If climate change isn’t a good enough reason to conserve water, hang onto your bathing cap: a stiff rate hike is on the way for Gallup water customers.

Estimates on the cost to business customers weren’t immediately available but the proposed increase, which will likely take effect on customers’ July water bills, will amount to $5.50 to $6 a month for lower-consumption residential customers, and $12 to $15 for residents who use more.

That’s on top of the sewer rate increase last year, and another  22.5% water rate hike will follow in another year. In the end, water rates will go up a little more than 50%.

The higher rates are opposite ends of the same problem: the city’s underground infrastructure is bordering on ancient – 100 years old in many places – and, while the cost of replacement isn’t cheap, repairs just aren’t enough any more.

There’s not a lot of wiggle room. The city avoided substantial water rate hikes for a long time, even as water pipes burst and failing sewer pipes belched nasty fumes – forcing city crews to work day and night to keep up whenever disaster strikes.

The proposed increase is expected to go before the City Council in May. In an informational presentation to the Council April 26, Chief Financial Officer Patty Holland compared the situation to an old car breaking down.

“If your car is burning oil and you see it coming out, continually putting oil in is not going to fix it,” she said. “We want to move from every time you get gas putting oil in, to break it down and rebuild it so that all we need is the fuel to run it and don’t have to put in oil every time.”

Inflation isn’t helping. It’s hitting every sector of the economy, increasing costs for many city projects. Recent department budget requests have included higher costs for everything from fuel to new vehicles.
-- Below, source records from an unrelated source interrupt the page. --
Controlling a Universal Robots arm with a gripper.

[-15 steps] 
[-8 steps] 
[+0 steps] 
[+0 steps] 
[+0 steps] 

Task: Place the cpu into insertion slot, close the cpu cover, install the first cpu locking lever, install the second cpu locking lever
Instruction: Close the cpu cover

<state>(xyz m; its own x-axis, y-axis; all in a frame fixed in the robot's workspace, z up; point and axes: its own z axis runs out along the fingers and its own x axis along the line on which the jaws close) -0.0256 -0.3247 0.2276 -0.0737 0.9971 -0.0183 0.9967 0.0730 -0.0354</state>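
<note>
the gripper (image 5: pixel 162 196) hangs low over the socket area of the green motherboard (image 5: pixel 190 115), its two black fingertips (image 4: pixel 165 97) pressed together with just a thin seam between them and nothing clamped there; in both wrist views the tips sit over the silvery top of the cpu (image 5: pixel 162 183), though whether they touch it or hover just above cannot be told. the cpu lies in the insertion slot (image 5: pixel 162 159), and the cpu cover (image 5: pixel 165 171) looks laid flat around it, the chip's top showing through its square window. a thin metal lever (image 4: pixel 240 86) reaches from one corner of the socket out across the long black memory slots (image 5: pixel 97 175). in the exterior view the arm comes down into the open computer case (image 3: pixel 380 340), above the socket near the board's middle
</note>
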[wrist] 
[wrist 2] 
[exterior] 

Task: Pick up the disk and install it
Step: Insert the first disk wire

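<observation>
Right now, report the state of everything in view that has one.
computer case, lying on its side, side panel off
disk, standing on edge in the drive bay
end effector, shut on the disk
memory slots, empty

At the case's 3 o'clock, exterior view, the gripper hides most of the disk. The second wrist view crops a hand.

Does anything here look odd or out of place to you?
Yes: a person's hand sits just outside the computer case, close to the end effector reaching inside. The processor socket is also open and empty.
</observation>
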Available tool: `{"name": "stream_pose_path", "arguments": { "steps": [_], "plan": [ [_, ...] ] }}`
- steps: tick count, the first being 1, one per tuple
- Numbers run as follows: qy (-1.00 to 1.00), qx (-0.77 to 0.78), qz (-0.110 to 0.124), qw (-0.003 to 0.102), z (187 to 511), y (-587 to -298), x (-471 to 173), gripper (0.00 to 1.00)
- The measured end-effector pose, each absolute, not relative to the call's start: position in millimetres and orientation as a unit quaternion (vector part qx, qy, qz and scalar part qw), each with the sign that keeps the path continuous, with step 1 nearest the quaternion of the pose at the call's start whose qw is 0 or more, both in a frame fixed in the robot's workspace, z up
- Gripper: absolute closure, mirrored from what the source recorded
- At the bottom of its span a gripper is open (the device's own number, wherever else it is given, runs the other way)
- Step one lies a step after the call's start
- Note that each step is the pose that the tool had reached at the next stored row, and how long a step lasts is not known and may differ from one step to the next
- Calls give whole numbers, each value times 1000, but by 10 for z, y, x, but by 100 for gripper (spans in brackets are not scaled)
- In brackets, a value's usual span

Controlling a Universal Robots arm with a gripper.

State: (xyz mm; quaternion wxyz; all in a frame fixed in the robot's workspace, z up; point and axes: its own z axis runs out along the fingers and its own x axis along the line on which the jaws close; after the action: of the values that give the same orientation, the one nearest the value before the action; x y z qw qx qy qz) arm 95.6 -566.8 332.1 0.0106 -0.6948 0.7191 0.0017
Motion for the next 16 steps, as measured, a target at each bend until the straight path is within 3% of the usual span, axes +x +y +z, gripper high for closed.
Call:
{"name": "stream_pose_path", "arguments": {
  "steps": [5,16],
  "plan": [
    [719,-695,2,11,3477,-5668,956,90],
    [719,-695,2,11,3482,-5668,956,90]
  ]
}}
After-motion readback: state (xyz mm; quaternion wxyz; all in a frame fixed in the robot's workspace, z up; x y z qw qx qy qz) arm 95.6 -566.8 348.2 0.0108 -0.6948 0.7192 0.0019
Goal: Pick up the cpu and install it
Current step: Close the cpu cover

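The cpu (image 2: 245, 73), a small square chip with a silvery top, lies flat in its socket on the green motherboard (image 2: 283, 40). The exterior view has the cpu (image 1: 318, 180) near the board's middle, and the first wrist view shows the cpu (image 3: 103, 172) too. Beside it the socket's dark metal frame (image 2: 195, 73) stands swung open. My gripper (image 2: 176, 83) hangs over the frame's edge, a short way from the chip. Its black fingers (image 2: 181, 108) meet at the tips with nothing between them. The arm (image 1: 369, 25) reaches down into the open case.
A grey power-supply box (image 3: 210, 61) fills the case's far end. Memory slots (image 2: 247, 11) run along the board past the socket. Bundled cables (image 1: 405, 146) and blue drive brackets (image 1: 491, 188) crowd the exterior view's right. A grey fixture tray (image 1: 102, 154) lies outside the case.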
City consultant Erik Harrigan, of RBC Capital Markets, said the Ukraine war and anticipated Federal Reserve lending rate hikes are adding to the pain.

City Councilors understand that any further postponement could raise the cost of both the improvements and any stopgap measures until projects get done, but were alarmed at the amount of the increase.

“I can only imagine the community is going to flip a lid when we go to tell them that we are raising the water rates by 22.5%. I don’t want my water raised by 22.5%. So I guess the question is, is there a way to get other Dist. 3 Councilor Sarah Piano asked. “There are some people that can afford that, but there are a lot of people on fixed incomes that are not getting an increase for inflation and for cost of living and they are not going to be able to afford this.”

Dist. 2 Councilor Michael Schaaf said he’d prefer smaller, incremental hikes.

“This is going to be a big jump. It would be better to just increase a small percentage yearly-  instead of waiting for the big jumps.”

City Manager Maryann Ustick noted that spreading out the rate increase would force the city to postpone capital projects, and could make it harder to get more funding.

Councilors acknowledged that residents will feel the pinch from higher rates, but the alternative is worse.

“Councils before us don’t look at these as pretty projects. They don’t give you glory. It’s not a new building, it’s not anything that you can look at day after day,” said Dist. 4 Councilor Fran Palochak, adding that invisible upgrades can’t wait any longer. “In my district we had a giant break and it destroyed people’s homes. It flooded and flooded and flooded and wasted a lot of water. The fallout from that was horrible.“

Mayor Louie Bonaguidi isn’t looking forward to citizen reactions, but said the Council can’t keep kicking the can down the road.

“We’re going to have to pay the piper one way or the other,” he said “ If we keep it low this year and next year, at some point we’re going to have to raise it and it’s going to be a tremendous raise.”